## PROBLEM TO WORK ON
Word for word, set down every line of the entries below from the line with "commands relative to" to the line with "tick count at", including both, and no other line.

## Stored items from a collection
# # # #

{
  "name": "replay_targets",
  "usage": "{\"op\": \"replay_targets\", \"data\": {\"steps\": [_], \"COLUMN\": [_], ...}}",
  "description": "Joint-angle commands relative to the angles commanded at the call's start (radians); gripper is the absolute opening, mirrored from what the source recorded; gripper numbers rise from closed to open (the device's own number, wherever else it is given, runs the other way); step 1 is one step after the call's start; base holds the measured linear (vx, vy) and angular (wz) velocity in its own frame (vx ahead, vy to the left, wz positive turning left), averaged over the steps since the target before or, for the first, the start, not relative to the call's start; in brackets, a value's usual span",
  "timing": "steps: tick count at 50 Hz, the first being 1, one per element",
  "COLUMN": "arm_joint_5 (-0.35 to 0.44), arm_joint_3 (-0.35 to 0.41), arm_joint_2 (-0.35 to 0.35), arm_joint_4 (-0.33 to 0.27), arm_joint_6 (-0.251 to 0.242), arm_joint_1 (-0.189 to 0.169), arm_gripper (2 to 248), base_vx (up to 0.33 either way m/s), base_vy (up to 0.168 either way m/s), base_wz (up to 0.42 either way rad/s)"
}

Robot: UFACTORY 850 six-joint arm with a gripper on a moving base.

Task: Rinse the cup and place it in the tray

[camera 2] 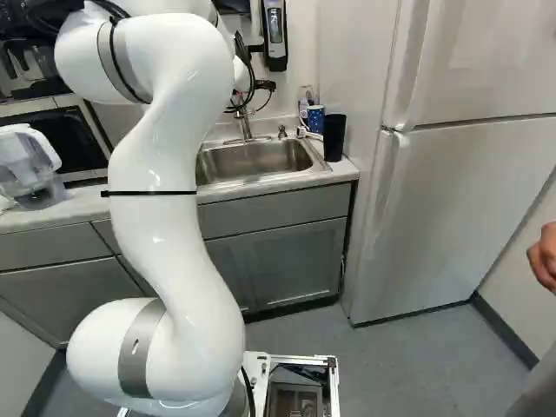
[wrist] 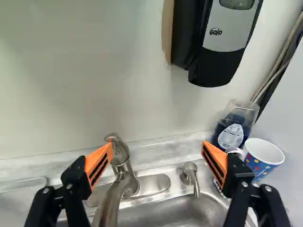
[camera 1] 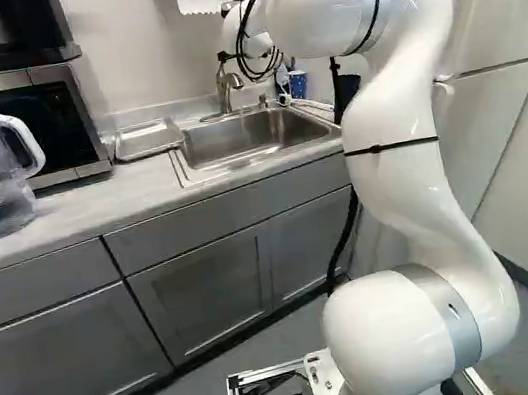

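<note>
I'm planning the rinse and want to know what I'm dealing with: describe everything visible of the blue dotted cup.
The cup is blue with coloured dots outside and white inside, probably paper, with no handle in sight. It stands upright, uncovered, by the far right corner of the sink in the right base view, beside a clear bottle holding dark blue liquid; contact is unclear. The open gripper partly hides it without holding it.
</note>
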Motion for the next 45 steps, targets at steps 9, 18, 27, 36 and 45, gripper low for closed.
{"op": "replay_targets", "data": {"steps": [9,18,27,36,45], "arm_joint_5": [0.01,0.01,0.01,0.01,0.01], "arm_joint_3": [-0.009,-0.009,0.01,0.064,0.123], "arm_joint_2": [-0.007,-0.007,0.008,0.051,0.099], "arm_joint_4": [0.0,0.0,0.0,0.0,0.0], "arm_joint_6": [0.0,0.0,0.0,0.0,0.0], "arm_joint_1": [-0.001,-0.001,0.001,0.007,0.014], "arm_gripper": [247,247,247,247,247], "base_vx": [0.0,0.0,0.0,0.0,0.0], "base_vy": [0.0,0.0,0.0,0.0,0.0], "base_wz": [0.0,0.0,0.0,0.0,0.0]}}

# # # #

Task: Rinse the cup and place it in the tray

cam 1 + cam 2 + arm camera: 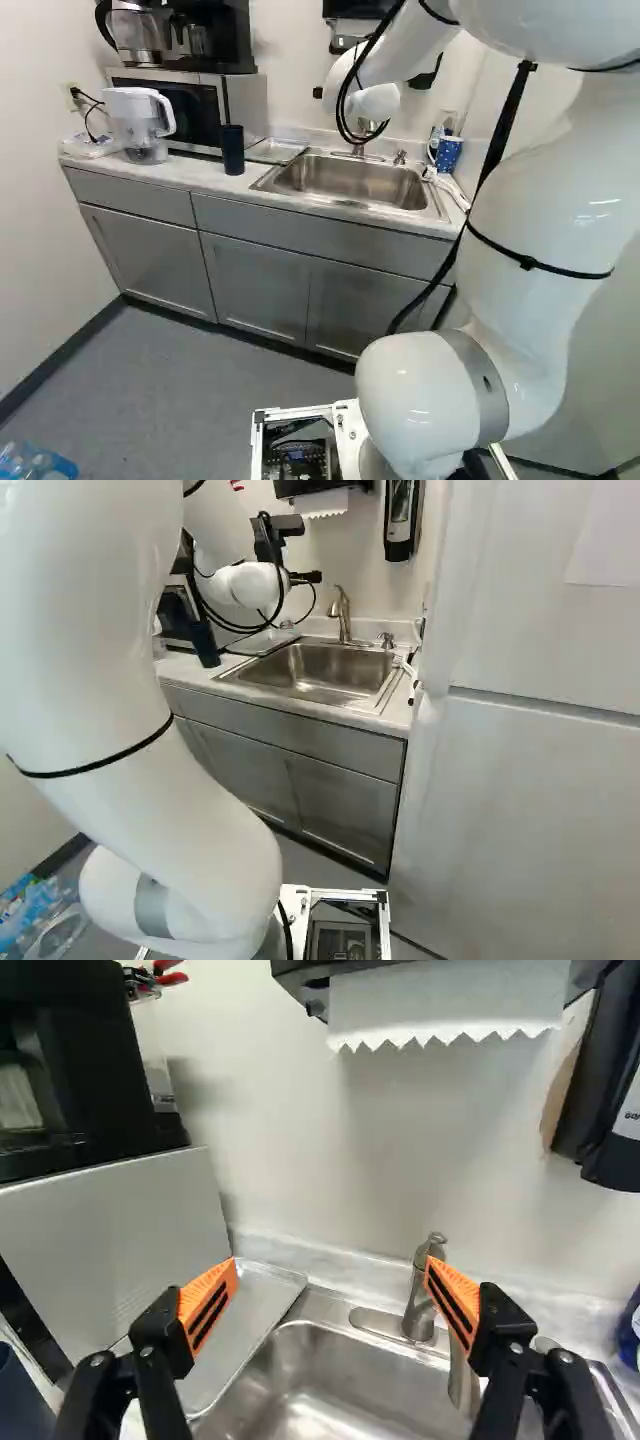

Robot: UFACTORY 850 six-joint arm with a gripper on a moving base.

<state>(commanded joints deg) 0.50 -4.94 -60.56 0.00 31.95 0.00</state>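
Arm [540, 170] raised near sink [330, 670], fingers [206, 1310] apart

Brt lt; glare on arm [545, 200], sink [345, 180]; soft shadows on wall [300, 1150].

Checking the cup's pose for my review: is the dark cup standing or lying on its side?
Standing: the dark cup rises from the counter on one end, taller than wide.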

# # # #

## SOLUTION TO THIS EXERCISE
  "description": "Joint-angle commands relative to the angles commanded at the call's start (radians); gripper is the absolute opening, mirrored from what the source recorded; gripper numbers rise from closed to open (the device's own number, wherever else it is given, runs the other way); step 1 is one step after the call's start; base holds the measured linear (vx, vy) and angular (wz) velocity in its own frame (vx ahead, vy to the left, wz positive turning left), averaged over the steps since the target before or, for the first, the start, not relative to the call's start; in brackets, a value's usual span",
  "timing": "steps: tick count at 50 Hz, the first being 1, one per element",

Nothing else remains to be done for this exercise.